_WHAT YOU SHOULD DO_
All lines below between the line with "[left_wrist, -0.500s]" and the line with "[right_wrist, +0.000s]", including both, must be copied exactly, and the pictures must be omitted.
(DATA PROVIDED begins)
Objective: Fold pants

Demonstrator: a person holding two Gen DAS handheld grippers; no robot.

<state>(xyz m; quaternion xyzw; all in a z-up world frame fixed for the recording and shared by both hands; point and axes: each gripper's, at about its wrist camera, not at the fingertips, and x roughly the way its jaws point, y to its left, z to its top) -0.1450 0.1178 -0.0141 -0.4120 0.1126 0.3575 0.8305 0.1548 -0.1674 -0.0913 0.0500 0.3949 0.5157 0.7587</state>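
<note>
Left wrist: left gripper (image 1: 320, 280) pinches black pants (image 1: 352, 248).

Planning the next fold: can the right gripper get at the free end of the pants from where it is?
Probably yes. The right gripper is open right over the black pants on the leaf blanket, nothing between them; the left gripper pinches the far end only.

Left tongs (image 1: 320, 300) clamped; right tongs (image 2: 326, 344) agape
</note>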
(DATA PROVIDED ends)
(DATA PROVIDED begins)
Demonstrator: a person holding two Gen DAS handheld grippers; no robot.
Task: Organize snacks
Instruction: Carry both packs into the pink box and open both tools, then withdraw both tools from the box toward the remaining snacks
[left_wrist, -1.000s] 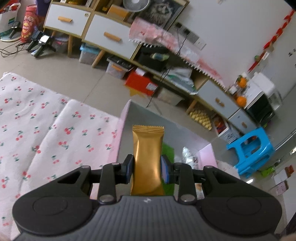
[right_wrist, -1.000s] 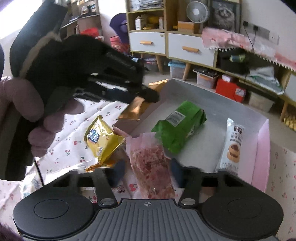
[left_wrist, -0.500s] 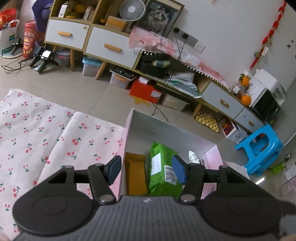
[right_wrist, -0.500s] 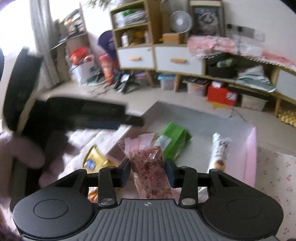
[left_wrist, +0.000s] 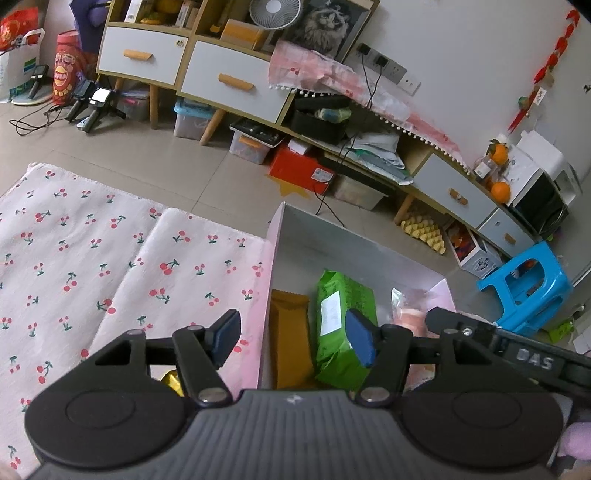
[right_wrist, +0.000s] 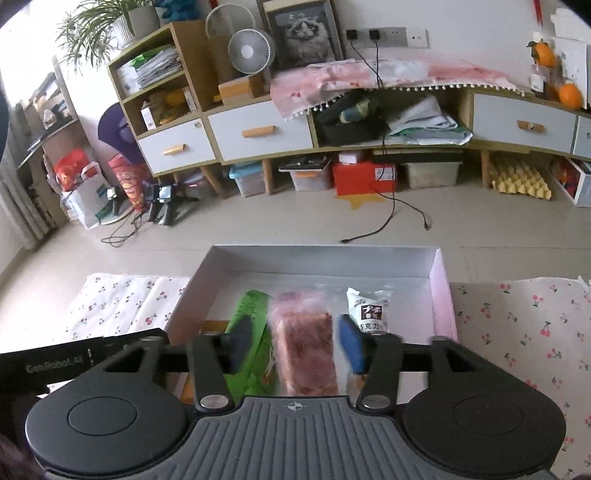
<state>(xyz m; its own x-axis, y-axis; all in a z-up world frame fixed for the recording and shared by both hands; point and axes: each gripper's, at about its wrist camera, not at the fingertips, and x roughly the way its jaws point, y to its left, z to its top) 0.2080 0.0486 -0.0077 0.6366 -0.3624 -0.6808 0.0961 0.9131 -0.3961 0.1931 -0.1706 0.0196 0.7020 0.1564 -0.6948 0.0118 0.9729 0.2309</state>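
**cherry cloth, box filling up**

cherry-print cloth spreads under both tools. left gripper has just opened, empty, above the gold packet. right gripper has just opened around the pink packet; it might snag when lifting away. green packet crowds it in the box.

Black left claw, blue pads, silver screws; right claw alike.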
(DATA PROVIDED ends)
_RESULT FOR THIS TASK_
[left_wrist, -0.500s] 
[right_wrist, -0.500s] 
[left_wrist, +0.000s] 
[right_wrist, +0.000s] 

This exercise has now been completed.